● Exercise instructions: Please give the listing again in its entirety, exactly as written.
[[ Material provided, beginning ]]
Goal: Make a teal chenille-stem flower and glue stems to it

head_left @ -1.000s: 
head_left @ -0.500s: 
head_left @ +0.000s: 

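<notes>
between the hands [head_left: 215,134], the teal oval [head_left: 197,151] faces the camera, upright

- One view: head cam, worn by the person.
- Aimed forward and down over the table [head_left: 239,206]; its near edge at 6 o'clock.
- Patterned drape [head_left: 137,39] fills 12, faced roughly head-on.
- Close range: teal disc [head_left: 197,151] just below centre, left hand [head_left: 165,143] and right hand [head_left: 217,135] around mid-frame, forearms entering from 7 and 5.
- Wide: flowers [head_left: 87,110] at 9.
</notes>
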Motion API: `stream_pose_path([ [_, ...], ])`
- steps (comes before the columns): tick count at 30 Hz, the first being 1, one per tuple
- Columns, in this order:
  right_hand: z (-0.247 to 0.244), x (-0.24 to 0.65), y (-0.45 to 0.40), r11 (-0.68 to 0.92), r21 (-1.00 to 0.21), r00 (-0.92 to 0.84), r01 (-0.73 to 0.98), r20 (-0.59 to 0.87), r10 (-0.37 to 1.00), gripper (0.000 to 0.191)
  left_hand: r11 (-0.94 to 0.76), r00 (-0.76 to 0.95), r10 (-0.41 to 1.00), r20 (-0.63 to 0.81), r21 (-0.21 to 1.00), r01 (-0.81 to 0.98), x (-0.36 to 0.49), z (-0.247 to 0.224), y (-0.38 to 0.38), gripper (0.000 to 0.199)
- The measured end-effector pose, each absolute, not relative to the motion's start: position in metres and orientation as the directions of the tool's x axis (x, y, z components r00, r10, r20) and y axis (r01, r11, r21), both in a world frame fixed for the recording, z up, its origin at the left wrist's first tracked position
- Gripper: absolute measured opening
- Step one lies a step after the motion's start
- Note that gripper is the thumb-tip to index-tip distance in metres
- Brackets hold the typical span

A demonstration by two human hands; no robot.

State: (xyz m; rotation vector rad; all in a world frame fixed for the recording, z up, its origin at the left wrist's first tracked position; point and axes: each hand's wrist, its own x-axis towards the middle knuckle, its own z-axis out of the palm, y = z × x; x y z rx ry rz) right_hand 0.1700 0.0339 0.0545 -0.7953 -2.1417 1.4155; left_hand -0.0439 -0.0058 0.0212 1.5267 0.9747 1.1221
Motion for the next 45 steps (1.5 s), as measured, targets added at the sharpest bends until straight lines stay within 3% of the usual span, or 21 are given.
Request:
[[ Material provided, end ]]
● Solution to this task:
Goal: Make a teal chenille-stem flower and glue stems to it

head_left @ -1.000s: 
head_left @ -0.500s: 
head_left @ +0.000s: 

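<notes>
between the hands [head_left: 215,134], the teal oval [head_left: 197,151] faces the camera, upright

- One view: head cam, worn by the person.
- Aimed forward and down over the table [head_left: 239,206]; its near edge at 6 o'clock.
- Patterned drape [head_left: 137,39] fills 12, faced roughly head-on.
- Close range: teal disc [head_left: 197,151] just below centre, left hand [head_left: 165,143] and right hand [head_left: 217,135] around mid-frame, forearms entering from 7 and 5.
- Wide: flowers [head_left: 87,110] at 9.
</notes>
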Motion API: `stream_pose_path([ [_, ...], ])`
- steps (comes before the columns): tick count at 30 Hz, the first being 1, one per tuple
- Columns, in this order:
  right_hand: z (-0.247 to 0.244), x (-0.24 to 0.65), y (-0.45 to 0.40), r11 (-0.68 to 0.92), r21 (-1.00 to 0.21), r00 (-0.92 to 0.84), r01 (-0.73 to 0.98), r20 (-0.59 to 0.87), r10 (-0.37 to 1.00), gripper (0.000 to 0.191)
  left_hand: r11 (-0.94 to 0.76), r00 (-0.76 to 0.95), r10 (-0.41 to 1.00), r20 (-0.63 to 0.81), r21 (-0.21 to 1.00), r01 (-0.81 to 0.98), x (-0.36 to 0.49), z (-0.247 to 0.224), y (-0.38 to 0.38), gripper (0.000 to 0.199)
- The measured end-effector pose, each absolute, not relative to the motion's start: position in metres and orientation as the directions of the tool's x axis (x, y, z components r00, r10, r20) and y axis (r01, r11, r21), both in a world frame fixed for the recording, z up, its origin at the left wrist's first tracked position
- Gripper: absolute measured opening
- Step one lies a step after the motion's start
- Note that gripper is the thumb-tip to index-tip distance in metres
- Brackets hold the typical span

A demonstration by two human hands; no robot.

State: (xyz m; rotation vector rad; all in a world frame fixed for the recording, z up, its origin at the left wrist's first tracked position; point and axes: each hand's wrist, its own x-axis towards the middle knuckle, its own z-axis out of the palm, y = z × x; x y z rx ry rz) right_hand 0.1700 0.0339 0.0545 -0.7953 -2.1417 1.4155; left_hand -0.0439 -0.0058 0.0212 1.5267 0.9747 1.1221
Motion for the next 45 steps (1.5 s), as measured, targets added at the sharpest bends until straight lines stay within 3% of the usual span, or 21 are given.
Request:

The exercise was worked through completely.